[[ Records for this task open ]]

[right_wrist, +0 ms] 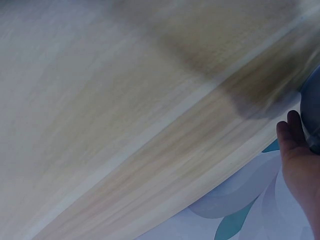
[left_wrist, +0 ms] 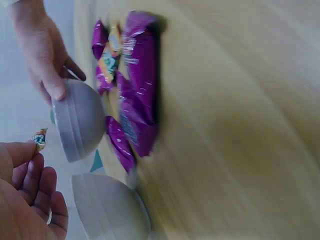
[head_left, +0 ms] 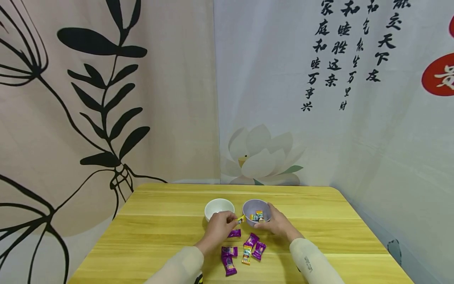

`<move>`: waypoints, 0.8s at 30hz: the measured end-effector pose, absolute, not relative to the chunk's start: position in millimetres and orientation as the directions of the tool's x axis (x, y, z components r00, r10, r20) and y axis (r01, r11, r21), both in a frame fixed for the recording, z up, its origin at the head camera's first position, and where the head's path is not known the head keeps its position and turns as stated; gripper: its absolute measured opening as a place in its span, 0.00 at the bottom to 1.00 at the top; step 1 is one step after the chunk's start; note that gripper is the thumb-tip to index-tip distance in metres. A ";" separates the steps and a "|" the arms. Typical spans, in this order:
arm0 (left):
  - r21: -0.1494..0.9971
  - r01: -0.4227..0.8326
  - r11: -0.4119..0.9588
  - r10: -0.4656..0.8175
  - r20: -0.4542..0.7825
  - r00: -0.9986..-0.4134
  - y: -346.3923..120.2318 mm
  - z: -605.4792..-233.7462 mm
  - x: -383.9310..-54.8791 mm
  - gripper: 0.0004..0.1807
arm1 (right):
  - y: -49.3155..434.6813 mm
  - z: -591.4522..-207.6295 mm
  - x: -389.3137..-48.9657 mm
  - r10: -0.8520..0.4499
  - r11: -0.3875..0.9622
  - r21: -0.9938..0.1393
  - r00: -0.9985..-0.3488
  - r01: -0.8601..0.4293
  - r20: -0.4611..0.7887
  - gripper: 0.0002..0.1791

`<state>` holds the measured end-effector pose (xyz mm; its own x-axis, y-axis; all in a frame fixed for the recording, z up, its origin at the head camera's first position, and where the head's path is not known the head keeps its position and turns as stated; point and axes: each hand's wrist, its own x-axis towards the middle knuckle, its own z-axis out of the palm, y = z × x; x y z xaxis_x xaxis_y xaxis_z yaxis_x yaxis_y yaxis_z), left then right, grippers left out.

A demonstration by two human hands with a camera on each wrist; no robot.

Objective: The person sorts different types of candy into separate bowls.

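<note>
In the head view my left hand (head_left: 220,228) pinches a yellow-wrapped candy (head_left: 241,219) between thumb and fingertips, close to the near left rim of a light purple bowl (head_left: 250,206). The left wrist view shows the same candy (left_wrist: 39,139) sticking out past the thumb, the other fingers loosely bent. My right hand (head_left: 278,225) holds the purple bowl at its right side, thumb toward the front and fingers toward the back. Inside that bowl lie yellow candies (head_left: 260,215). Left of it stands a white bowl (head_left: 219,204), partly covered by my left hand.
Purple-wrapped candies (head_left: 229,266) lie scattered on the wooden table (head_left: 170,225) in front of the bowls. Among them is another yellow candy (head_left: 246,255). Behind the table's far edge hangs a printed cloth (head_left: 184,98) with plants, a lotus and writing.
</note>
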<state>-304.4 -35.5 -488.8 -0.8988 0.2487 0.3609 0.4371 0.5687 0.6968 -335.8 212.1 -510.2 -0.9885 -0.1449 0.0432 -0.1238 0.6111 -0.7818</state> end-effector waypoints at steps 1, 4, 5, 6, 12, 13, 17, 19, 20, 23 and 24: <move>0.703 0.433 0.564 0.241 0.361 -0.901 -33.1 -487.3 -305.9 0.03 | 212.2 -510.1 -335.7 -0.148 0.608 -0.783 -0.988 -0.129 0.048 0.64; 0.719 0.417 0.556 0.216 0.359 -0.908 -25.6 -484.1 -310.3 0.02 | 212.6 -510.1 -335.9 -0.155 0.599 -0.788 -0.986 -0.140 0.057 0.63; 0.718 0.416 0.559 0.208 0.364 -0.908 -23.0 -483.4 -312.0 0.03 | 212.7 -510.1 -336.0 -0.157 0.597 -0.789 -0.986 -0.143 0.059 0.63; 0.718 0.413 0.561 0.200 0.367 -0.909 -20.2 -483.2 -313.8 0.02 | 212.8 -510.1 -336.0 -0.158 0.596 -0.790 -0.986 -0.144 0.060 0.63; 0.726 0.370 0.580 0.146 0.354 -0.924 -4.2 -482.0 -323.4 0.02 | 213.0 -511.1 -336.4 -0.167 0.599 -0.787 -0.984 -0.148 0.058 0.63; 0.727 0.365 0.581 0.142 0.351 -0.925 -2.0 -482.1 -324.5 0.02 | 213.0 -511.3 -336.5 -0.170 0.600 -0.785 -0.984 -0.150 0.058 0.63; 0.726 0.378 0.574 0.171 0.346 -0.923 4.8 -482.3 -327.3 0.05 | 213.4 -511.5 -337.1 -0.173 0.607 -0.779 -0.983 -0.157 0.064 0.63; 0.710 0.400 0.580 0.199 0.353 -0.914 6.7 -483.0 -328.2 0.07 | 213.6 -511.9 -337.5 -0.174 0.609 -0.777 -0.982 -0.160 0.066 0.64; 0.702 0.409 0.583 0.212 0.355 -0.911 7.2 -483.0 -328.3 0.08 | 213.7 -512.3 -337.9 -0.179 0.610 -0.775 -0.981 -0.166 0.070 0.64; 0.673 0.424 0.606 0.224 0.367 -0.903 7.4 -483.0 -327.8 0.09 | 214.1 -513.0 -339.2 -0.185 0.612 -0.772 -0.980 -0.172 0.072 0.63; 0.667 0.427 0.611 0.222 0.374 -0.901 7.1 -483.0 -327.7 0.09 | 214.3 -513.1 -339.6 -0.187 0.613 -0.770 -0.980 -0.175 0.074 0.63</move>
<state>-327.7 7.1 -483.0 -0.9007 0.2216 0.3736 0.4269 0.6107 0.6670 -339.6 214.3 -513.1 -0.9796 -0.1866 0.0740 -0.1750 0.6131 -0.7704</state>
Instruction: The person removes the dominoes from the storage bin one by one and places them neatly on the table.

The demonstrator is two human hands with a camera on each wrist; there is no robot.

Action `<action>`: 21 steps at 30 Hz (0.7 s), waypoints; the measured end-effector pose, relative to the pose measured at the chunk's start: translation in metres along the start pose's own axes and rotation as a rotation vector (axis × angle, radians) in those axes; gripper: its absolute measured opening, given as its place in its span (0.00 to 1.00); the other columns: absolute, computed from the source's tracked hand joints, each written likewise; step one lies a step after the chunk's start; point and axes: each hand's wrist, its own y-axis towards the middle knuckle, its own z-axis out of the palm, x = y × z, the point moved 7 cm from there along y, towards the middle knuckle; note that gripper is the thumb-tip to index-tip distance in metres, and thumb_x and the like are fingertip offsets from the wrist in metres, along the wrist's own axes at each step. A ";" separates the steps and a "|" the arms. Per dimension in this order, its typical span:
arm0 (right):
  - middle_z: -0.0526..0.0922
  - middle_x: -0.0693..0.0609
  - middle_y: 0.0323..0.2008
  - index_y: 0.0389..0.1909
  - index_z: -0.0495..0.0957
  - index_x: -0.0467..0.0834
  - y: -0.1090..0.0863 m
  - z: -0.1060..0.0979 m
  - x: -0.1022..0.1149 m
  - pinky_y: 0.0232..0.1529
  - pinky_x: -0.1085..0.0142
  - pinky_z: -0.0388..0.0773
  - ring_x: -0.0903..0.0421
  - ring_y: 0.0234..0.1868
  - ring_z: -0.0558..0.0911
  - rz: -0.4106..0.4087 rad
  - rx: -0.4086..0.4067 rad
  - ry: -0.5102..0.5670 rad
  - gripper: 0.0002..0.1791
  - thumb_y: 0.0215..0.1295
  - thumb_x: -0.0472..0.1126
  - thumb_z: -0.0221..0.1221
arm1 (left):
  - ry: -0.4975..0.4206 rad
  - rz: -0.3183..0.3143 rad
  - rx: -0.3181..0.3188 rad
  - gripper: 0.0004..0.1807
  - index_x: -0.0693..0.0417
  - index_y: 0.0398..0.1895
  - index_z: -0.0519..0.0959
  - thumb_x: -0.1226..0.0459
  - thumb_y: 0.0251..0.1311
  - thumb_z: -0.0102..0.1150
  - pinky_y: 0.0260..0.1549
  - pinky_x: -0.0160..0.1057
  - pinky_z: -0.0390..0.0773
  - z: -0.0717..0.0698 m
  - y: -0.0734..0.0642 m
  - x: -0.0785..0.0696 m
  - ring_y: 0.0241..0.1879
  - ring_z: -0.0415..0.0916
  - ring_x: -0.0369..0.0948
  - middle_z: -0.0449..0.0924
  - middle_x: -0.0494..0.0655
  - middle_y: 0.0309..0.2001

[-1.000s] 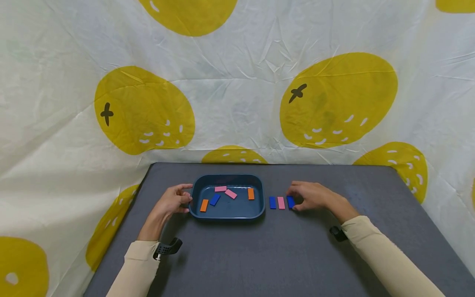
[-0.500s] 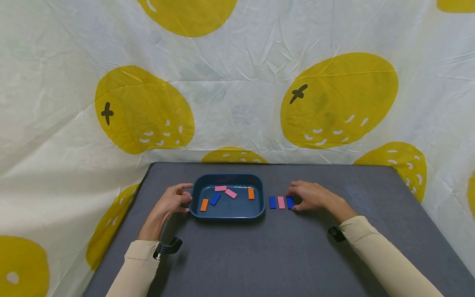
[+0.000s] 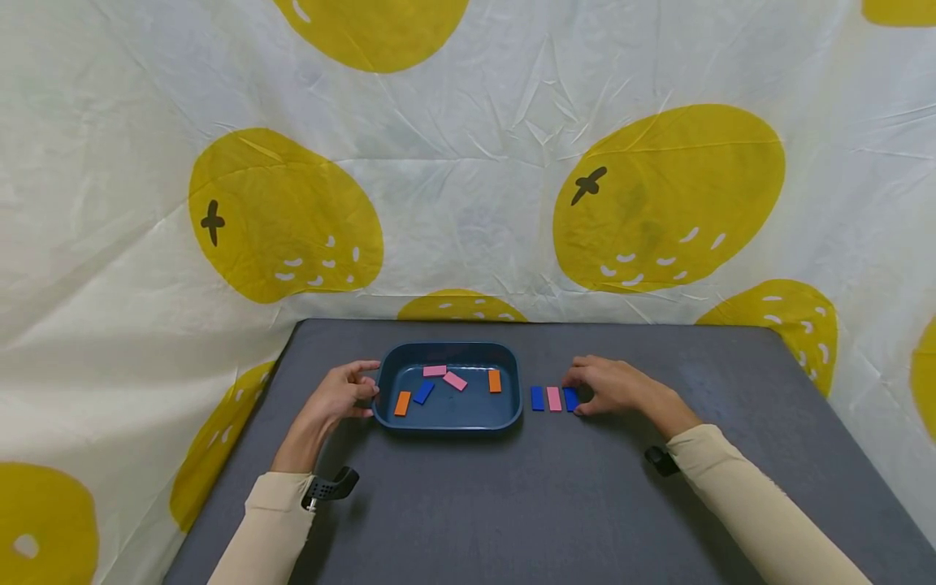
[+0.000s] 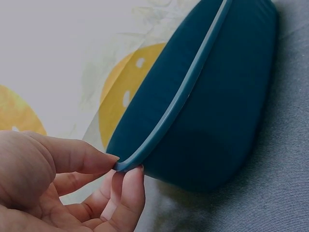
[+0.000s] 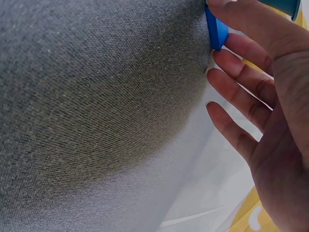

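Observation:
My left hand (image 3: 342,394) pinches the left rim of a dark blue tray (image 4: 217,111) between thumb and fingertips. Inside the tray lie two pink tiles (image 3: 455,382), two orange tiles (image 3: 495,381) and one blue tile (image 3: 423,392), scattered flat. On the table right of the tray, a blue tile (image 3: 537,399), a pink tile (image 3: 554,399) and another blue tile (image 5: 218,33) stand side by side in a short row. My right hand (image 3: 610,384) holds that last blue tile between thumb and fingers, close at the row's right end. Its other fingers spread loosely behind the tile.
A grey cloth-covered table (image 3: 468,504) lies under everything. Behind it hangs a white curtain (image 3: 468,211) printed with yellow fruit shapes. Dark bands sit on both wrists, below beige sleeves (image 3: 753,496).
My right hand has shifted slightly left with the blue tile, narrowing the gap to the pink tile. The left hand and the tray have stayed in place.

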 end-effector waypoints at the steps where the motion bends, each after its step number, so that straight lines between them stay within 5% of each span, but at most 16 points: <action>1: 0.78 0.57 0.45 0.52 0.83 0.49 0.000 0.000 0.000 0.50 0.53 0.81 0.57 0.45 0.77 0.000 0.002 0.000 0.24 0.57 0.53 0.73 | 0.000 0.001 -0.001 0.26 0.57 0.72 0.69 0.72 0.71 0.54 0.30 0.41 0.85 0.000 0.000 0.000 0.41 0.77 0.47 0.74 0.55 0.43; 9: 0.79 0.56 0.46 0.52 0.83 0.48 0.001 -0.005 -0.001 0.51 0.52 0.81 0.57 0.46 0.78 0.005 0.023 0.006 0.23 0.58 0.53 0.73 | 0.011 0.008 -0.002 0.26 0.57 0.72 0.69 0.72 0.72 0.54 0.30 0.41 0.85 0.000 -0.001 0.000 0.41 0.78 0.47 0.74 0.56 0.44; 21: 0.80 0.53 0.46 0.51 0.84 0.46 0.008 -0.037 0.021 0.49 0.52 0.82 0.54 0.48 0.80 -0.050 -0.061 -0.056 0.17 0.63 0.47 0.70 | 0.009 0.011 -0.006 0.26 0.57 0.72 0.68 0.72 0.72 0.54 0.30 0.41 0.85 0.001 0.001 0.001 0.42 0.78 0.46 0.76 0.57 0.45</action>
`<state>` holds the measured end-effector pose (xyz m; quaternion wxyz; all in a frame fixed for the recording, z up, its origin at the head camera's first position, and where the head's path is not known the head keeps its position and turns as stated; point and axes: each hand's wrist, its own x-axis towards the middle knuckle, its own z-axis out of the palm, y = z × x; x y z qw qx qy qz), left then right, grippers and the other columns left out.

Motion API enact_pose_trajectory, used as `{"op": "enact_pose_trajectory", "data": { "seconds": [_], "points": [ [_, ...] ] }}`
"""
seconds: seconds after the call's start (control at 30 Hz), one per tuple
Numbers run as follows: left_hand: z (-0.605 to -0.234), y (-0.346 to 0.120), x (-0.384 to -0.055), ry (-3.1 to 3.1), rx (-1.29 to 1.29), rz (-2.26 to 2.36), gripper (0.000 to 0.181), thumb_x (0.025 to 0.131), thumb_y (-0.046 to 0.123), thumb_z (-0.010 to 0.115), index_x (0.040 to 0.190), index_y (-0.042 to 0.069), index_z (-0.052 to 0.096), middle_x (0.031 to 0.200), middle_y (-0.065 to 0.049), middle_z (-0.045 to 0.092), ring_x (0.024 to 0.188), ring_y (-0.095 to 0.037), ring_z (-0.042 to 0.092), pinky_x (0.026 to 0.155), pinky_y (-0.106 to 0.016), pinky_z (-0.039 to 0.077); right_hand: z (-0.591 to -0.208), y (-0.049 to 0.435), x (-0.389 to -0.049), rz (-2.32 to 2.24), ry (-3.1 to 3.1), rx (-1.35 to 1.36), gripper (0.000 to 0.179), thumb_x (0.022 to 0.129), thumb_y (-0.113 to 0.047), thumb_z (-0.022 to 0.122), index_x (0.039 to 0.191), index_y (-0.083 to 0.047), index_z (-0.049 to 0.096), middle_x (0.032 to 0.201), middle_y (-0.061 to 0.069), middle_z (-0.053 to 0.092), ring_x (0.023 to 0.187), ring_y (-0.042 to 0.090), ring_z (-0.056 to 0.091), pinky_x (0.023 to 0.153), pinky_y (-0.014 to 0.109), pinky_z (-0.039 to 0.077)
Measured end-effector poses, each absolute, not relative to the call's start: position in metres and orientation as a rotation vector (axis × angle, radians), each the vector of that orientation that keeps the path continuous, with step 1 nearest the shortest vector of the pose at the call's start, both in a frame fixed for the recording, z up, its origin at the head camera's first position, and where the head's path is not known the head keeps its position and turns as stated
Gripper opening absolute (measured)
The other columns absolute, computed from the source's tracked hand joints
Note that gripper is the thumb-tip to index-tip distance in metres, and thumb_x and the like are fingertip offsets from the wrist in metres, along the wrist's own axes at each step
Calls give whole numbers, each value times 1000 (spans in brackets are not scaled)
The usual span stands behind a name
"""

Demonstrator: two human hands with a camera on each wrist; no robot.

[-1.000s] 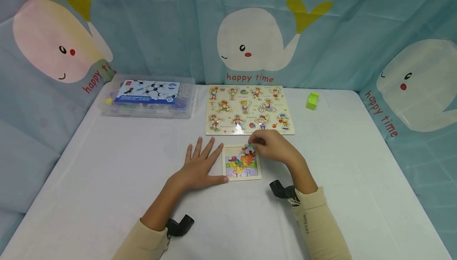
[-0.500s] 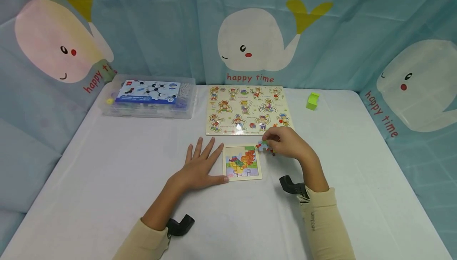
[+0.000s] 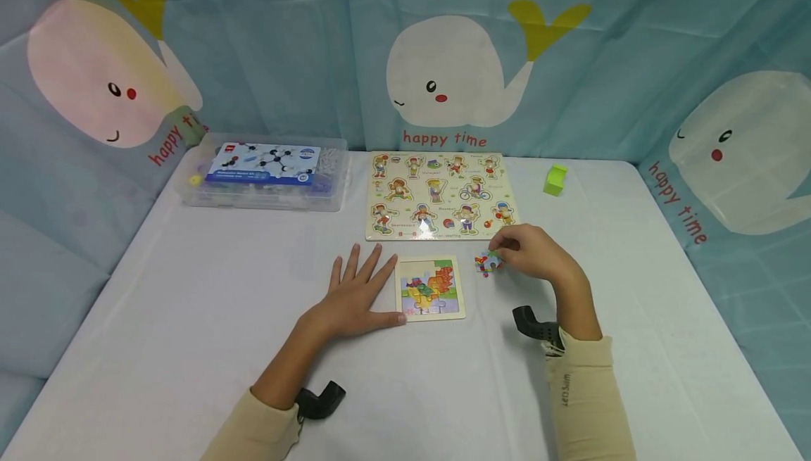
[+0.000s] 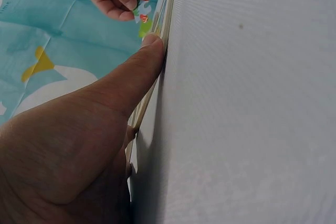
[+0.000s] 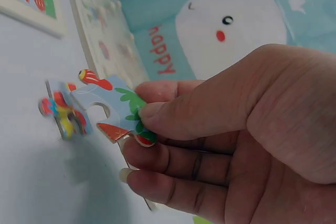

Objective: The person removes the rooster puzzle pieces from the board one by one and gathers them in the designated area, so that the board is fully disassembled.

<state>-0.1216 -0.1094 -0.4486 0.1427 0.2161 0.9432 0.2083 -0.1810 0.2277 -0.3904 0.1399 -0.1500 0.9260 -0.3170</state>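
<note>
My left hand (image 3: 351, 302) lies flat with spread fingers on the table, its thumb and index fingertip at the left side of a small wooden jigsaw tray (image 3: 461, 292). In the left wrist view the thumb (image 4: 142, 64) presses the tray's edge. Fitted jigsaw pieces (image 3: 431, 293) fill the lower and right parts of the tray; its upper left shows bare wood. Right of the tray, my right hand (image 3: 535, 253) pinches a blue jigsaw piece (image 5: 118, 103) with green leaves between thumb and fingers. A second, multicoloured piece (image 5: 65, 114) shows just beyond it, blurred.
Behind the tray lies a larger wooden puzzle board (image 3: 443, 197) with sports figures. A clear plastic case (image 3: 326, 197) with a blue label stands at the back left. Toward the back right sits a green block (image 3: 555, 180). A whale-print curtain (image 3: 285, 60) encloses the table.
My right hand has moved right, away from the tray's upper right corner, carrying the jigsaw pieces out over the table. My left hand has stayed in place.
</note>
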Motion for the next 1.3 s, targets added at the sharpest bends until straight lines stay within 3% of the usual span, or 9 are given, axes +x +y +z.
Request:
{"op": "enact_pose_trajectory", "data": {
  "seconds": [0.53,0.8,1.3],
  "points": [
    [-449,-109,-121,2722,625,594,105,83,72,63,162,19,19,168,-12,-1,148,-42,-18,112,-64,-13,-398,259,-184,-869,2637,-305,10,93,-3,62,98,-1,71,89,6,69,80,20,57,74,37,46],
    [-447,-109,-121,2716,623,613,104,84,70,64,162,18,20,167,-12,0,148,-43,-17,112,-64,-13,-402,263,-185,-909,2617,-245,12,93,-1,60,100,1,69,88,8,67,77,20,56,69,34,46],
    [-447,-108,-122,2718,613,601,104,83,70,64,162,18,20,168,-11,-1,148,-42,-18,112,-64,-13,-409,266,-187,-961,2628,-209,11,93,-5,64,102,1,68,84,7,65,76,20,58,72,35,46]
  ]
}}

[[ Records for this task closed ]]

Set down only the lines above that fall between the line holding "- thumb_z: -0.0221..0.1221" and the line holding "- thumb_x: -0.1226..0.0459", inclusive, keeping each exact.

  - thumb_z: -0.0221..0.1221
arm1 (left):
  - ry: -0.4975..0.4206 rad
  - rz: -0.3183..0.3143 rad
  - rx: -0.3181..0.3188 rad
  - gripper: 0.0004..0.1807
  - index_x: -0.0693..0.0417
  - index_y: 0.0398..0.1895
  - index_z: -0.0519..0.0959
  - thumb_x: -0.1226..0.0459

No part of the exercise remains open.